*Assignment*
Each line below that includes the word "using" is to be reported.

*Dataset excerpts*
BEGIN

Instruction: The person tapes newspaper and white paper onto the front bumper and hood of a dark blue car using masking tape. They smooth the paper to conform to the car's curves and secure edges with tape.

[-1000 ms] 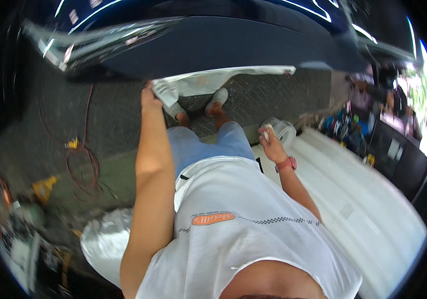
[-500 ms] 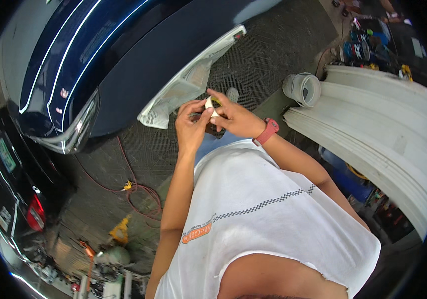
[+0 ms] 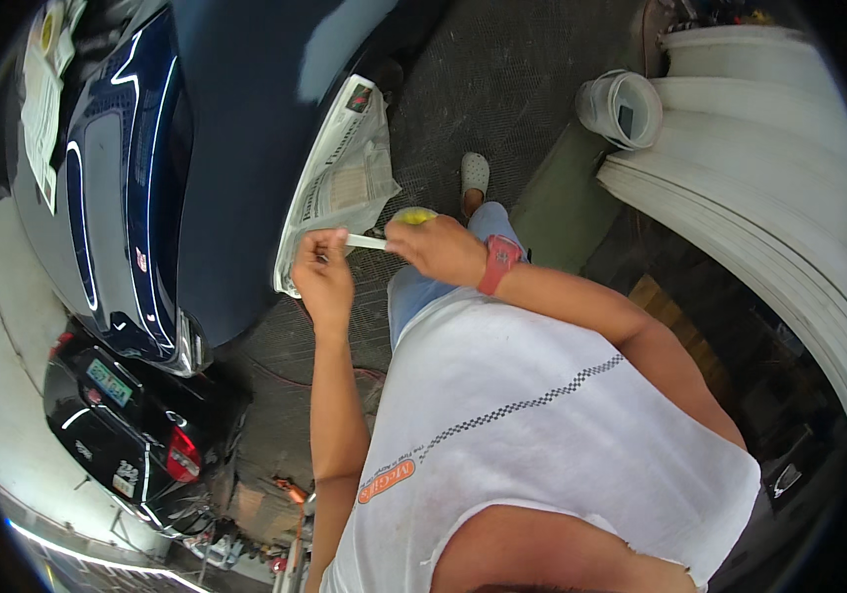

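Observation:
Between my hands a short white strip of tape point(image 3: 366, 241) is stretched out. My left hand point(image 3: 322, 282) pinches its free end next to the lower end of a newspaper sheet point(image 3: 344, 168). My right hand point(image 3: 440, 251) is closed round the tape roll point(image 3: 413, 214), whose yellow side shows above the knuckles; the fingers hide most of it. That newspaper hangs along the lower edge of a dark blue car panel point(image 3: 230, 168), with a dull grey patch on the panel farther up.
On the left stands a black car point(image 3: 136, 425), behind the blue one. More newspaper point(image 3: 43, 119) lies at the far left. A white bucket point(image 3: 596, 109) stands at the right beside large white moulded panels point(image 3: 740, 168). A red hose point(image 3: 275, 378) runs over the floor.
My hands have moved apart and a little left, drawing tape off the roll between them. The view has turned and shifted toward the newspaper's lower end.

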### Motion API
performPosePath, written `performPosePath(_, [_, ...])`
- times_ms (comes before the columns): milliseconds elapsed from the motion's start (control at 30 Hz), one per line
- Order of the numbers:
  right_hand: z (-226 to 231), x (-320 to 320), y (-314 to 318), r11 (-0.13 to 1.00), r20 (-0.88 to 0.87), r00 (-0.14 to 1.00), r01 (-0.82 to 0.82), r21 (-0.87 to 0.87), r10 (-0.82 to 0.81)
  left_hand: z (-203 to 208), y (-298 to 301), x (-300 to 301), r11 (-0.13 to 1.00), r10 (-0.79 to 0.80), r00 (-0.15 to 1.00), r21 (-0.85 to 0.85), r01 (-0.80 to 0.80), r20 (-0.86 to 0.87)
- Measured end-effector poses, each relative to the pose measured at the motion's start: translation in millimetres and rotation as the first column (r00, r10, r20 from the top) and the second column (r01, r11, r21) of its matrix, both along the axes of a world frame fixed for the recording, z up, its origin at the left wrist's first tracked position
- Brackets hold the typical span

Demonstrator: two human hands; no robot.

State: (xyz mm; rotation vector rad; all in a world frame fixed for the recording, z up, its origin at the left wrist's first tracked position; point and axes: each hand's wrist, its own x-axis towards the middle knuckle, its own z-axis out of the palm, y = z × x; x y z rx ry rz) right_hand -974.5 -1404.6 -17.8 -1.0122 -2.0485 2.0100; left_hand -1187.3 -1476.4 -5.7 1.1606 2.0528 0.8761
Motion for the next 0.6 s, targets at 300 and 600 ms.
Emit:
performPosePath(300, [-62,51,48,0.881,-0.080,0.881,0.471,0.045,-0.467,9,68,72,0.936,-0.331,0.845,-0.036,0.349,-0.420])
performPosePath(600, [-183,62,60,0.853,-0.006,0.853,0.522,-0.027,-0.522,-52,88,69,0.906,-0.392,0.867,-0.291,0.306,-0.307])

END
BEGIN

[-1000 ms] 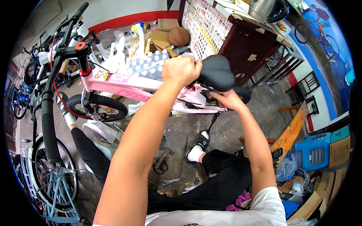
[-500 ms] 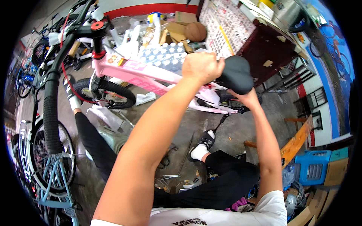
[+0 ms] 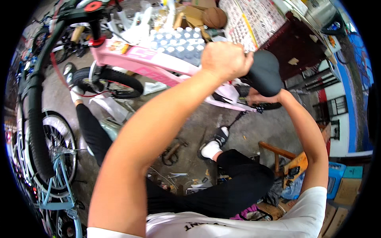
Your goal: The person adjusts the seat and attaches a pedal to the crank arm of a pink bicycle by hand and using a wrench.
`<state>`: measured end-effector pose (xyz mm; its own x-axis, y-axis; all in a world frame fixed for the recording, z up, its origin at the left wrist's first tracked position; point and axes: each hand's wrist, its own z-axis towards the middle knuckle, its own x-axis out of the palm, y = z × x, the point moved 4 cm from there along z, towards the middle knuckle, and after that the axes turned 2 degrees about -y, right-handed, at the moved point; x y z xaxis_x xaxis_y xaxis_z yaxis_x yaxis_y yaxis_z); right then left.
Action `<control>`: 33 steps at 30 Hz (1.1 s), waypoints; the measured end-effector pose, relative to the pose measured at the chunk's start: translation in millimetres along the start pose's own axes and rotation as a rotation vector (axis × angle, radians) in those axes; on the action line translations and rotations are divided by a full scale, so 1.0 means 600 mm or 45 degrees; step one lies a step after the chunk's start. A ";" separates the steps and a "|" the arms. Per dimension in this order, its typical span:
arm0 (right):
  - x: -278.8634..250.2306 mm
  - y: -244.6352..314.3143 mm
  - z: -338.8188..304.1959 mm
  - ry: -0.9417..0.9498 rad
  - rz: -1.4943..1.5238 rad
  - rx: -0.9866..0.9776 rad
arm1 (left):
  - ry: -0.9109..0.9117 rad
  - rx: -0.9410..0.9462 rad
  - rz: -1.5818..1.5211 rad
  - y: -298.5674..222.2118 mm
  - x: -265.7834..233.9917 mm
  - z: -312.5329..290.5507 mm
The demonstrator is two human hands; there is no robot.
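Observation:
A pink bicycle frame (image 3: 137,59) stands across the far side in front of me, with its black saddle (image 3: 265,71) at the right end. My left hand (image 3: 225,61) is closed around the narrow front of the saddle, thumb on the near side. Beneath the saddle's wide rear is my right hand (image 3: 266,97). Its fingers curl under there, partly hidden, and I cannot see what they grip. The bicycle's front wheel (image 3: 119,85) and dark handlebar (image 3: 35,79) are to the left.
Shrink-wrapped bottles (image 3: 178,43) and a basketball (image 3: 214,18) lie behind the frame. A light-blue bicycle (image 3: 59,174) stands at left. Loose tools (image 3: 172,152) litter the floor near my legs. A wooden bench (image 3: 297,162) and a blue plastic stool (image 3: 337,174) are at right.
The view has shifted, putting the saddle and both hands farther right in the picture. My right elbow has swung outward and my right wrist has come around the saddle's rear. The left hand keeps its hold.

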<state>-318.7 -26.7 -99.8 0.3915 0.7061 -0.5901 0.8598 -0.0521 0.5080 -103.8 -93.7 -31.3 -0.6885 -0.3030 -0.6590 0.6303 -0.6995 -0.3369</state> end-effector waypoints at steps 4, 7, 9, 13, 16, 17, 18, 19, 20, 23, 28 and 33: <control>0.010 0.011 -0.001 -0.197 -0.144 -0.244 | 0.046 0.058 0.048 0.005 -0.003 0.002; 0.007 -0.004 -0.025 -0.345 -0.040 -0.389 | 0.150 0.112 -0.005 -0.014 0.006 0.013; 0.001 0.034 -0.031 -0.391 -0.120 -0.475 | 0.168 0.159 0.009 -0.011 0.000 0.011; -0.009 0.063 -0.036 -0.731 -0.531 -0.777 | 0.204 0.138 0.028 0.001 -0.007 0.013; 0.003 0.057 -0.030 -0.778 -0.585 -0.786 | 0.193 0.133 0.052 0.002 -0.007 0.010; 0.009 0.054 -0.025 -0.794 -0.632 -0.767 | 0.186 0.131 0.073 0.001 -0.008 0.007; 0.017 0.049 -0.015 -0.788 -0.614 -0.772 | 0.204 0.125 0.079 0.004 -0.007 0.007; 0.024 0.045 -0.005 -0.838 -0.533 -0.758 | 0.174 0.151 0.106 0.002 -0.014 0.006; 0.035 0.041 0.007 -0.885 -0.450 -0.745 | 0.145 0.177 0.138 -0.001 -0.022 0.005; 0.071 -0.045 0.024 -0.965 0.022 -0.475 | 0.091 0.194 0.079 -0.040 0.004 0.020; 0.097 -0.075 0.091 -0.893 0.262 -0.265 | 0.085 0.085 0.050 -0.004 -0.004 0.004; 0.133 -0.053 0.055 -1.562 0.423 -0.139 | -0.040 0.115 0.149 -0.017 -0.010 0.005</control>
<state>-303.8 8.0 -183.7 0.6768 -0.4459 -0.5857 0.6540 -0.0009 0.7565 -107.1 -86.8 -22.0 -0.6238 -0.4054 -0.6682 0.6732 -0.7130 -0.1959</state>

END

*Result of this task*
Instruction: The person tapes newspaper and white paper onto the front bumper and hood of a dark blue car using masking tape. They smooth the paper to conform to the car's curves and secure edges with tape.
Your goal: The person adjusts the seat and attaches a pedal to the crank arm of a pink bicycle by hand and using a wrench.

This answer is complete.